Dataset excerpts:
╭──

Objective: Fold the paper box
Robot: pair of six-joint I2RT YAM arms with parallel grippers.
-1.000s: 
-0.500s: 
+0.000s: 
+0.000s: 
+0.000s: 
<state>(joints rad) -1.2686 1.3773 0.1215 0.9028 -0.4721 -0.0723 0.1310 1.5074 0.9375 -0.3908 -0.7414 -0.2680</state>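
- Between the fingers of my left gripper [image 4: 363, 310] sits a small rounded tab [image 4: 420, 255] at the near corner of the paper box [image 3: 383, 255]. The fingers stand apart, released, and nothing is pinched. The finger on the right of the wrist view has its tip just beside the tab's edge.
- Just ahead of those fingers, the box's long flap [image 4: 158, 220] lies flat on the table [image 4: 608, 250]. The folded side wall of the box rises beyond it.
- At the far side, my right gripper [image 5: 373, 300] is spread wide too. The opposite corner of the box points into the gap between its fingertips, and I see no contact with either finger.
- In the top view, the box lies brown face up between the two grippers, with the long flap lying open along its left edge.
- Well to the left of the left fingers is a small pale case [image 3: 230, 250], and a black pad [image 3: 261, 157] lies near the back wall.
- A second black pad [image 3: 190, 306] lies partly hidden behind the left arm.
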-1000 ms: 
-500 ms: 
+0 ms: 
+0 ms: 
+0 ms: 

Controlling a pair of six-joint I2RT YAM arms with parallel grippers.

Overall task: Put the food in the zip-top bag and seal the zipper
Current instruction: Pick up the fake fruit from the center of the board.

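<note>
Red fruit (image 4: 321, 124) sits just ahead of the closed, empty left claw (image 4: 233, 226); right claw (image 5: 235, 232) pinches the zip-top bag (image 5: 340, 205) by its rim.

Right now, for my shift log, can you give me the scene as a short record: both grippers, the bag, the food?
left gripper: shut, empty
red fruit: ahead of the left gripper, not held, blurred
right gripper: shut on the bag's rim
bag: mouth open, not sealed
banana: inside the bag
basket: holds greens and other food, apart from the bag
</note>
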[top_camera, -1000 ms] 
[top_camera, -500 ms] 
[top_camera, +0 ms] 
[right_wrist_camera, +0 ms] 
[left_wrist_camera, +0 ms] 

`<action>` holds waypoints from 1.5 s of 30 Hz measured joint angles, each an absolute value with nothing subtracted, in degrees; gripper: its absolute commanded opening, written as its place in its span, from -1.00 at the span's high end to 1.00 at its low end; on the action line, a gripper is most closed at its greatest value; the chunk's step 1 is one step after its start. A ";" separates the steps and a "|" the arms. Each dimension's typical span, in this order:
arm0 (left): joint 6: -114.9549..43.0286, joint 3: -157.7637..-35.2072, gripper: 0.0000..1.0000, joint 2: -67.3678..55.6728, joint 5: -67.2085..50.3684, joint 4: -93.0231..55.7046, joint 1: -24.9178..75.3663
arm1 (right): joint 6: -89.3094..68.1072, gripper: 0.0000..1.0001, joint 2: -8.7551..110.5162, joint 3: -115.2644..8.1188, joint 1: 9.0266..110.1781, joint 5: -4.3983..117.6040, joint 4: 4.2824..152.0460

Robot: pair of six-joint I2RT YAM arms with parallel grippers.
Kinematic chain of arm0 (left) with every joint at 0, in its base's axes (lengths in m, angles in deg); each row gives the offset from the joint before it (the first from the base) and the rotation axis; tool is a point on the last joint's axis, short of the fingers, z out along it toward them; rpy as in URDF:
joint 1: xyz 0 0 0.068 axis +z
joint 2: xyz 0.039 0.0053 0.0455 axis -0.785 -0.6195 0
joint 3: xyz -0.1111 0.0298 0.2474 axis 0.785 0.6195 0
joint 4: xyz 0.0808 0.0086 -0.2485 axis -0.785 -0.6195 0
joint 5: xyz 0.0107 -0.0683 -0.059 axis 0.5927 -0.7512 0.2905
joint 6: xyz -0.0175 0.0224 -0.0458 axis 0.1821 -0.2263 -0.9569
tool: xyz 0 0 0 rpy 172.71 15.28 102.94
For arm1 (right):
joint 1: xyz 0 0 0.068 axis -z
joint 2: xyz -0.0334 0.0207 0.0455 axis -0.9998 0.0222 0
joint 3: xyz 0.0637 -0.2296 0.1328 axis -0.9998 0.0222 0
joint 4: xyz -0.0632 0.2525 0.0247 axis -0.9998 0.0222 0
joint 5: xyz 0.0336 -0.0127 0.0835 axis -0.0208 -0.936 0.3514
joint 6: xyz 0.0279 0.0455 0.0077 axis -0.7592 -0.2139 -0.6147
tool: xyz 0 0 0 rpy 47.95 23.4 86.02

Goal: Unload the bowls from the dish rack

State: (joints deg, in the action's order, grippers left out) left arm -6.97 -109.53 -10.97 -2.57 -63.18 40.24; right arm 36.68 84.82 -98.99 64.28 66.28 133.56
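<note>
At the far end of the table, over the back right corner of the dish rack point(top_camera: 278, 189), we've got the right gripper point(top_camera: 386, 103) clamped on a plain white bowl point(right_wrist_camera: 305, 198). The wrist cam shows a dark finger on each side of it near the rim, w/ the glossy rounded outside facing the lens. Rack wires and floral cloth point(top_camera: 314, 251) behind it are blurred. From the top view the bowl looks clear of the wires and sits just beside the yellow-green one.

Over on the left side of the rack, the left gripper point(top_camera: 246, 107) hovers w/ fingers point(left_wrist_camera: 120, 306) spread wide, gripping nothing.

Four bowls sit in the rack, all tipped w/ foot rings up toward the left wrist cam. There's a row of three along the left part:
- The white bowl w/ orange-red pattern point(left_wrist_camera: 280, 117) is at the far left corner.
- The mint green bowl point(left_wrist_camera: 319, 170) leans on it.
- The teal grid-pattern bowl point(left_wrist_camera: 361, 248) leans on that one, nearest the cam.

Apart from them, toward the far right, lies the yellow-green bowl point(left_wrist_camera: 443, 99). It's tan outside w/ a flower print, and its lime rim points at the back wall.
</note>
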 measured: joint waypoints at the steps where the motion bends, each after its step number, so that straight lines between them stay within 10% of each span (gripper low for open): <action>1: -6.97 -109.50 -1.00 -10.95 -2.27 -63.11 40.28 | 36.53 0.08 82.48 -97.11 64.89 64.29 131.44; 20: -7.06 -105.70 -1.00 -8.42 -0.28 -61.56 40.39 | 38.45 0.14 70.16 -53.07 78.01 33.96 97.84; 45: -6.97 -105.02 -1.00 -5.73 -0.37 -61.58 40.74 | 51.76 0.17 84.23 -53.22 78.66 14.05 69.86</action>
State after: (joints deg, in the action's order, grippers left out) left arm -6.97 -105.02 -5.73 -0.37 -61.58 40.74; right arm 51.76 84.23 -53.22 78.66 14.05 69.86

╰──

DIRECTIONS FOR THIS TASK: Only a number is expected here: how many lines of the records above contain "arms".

ANSWER TO THIS TASK: 4